Bristling, the old man retorted, "This is no laughing matter. That fish was my livelihood. How am I going to eat now?"
The merchant straightened, one hand rubbing his neck, and smiled, "That's okay. I'll compensate you." He reached under the flaps of one of his jackets and pulled out a wallet bursting to the brim with yen.
"Idiot!" While using his body to shield the strangely moronic merchant from view, the old man forced him to put his wallet away. "Are you trying to get us both killed? If anyone sees you flailing that much money around, they'll kill you."
"And he'd deserve to die," a cold, feminine voice said from behind them. They spun around to see a young woman with flawless pale skin and long hair the color of wet straw. Like the merchant, her clothes also seemed unnecessarily heavy for the warm weather, but at least she had the sense to wear a wide-brimmed hat.
Recognition lit up the merchant's face, "Mutsu! So-" His head rocked back, blood spurting from his scalp as the old man registered with horror that the cool young woman was now holding a smoking pistol.

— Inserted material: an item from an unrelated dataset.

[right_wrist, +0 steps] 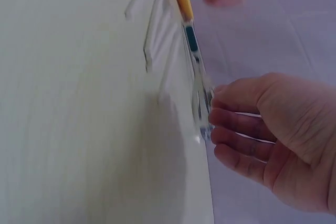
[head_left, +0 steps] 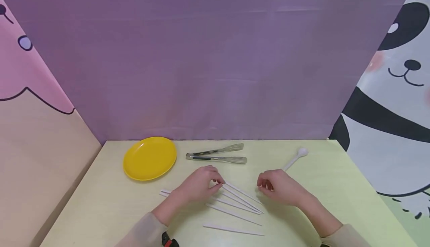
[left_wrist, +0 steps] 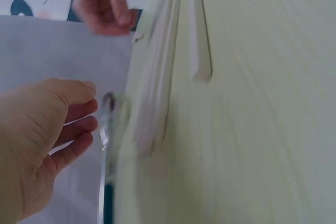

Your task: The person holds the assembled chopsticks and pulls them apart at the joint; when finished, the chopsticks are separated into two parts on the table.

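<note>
Several slim white chopsticks (head_left: 233, 214) lie fanned out on the table between and in front of the two hands. My left hand (head_left: 201, 184) hovers over their left ends, thumb and fingers loosely bent. In the left wrist view a gap shows between its fingertips and the chopsticks, and nothing is in its grasp. Off the right ends of the chopsticks hangs my right hand (head_left: 281, 187), its fingers relaxed and curved around empty air. Just behind that hand lies a white spoon (head_left: 302, 152), its handle partly hidden by the hand.
A yellow plate (head_left: 150, 158) sits at the table's back left. Metal tongs (head_left: 204, 158) with dark grip inserts lie spread beside it, near the back edge. A purple curtain (head_left: 215, 60) hangs behind the table (head_left: 111, 206); printed cartoon panels stand at both sides.
</note>
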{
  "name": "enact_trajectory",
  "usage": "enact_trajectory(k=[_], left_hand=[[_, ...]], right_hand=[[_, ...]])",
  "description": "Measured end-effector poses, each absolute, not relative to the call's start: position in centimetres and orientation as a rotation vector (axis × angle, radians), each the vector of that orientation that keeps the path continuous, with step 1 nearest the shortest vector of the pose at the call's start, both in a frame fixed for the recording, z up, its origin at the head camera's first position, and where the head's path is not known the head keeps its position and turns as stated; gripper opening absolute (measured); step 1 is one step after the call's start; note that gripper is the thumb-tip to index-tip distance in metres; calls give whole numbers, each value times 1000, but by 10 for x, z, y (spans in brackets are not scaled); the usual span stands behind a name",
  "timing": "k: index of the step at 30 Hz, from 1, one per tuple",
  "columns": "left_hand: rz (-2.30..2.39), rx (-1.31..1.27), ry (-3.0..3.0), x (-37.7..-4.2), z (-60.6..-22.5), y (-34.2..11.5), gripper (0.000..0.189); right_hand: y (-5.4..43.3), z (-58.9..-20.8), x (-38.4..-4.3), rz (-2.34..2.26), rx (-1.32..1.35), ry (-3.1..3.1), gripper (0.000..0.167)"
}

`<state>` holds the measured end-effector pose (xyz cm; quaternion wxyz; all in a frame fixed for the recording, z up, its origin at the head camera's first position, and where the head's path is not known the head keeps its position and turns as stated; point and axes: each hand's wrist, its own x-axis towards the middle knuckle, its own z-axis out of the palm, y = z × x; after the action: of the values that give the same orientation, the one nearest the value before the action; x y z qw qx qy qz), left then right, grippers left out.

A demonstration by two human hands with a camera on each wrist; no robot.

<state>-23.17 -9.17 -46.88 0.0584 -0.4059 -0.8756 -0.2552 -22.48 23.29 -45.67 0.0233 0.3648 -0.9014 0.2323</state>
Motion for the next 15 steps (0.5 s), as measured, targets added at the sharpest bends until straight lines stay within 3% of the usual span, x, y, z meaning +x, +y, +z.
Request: enact_trajectory(k=[7, 15], left_hand=[[-734, -1196, -2773, -248, -491, -52, 12], [-649, -1133, -2801, -251, -499, -43, 11]], right_hand=[[206, -469, -228, 738, 1161, -2826, 14], [195, -482, -223, 715, 1127, -2866, 16]])
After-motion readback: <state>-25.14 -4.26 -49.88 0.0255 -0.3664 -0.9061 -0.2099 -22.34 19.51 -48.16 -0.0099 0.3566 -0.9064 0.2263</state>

She lowered her weapon. "Don't worry about him. He bounces back." At her words, the merchant straightened again, his smile still at full blast and with only a trickle of blood dripping from his scalp and down his nose.
Even if the bullet had only grazed him, wasn't that relaxed attitude unnatural? What sort of monsters were these people?
Once Mutsu's attention was once more fully on the merchant, and not on the quivering, ghost-white fisherman, she added, "What did I tell you about wandering off, Captain?"
"Ahahaha, but Mu-" Another bullet whizzed through the air, slicing through a few of the merchant's curly hairs as a warning.
Eyes clear as glass and hard as stone, Mutsu said, "I told you not to. And now that man has lost his catch." She drew 500 yen from under her violet cape and tossed it at the fisherman. He was so on edge and traumatized that he fumbled the catch and had to grope frantically for the falling notes as though his life depended on it. "That should make up for what my stupid captain cost you."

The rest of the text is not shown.